Types Of Collective Bargaining Relationship
One of the important factors determining the relationship between union and management is the attitudes of management toward unions. This attitude plays a major role in determining the strategic approach used by management. The degree to which labour and management accept collective bargaining as an important institutional consideration, has been found to be the most important element affecting union/management relations.
Management union relations in collective bargaining can follow one or several different types:
1.Conflict
Under this strategy management takes a totally uncompromising view with an attitude of `burning the union'; the management adopts the old western movie phrase the `the only good union is a dead one'.
2.Armed Truce
The management representatives take the position that the vital interests of the company and the union are poles away and will always be. However, the management realises that the union is not likely to disappear and so will not force a head-on collision.
3.Power bargaining
Here the management realises also the powers of the union.
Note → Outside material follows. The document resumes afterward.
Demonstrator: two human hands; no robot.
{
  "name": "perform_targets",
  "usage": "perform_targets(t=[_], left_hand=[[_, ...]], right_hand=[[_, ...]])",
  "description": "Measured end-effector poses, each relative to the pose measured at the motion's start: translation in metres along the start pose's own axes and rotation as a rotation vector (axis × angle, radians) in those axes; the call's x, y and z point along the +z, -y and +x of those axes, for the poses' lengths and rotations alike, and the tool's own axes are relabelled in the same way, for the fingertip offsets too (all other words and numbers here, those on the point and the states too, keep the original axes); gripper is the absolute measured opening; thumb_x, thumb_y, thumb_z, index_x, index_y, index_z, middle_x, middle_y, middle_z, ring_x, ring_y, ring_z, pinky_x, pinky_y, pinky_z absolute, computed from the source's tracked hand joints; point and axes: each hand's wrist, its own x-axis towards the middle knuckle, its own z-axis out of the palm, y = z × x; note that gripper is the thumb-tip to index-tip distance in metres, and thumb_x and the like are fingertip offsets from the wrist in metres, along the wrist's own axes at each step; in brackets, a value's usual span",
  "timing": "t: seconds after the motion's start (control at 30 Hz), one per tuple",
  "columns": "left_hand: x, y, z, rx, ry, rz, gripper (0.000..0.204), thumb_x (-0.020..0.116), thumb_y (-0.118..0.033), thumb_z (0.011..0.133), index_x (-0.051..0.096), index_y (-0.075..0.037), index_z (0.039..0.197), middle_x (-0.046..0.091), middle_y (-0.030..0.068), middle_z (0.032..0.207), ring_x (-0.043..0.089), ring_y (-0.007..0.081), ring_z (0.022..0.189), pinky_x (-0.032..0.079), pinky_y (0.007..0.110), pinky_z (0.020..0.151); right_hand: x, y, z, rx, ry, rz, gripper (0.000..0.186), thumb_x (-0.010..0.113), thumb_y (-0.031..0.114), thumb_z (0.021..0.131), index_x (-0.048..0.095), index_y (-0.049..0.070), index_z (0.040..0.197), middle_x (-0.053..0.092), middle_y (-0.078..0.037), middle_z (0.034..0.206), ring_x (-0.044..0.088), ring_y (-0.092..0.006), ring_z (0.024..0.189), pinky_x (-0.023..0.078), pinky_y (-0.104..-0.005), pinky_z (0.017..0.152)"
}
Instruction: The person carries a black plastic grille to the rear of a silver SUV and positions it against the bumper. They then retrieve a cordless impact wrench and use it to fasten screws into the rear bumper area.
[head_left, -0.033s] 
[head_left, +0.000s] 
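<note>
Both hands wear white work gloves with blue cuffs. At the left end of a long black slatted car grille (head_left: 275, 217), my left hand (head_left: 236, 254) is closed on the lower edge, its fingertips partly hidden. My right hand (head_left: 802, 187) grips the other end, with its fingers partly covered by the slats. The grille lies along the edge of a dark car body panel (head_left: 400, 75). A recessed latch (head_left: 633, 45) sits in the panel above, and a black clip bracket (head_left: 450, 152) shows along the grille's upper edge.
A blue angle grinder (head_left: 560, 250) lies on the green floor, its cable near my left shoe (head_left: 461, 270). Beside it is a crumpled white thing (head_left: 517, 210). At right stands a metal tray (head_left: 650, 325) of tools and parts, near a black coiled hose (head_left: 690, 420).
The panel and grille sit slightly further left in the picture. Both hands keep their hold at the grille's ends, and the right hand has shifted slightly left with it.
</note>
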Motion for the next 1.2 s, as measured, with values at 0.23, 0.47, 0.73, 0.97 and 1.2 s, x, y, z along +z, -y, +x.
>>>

The management philosophy here then becomes that management's task is to increase its power and then use its power where possible to offset the power of the union.
4.Accommodation
Accommodation involves learning to adjust to each other and attempting to minimise conflicts, to conciliate whenever necessary and to tolerate each other. This strategy in no way suggests that management go out of its way to help organised labour. However, it does recognise that the need to reduce confrontation is helpful in dealing with common problems that are often caused by external forces such as imports and government regulations.
5.Co-operation
This involves full acceptance of the union as an active partner in a formal plan and is a relatively rare occurrence. In co-operation, management supports not only the right but the desirability of union participation in certain areas of decision making. The two parties jointly deal with personnel and production problems as they occur. Examples of co-operation are co-determination and labour management committees.
6. Collusion
This is a form of mutual interest monopoly and is unconcerned with interest except its own. These situations which are relatively rare in American labour history have been deemed illegal. This is because under the collusion strategy, union and management engage in industrial price fixing designed to inflate wages and profits at the expense of the general public.